■ **Problem to work on**: Count the lines in the data below holding the string "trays" and write the total by itself.
(Raw data Opens)
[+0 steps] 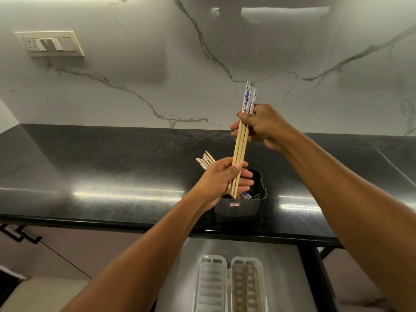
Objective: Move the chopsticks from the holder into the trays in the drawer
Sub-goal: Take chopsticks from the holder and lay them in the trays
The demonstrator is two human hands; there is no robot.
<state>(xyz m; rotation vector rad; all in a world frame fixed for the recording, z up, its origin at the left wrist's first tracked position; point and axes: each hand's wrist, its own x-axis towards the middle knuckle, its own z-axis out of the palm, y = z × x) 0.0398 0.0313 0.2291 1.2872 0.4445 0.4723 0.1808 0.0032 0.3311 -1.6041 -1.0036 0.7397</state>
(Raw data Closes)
■ **Answer to this problem**: 2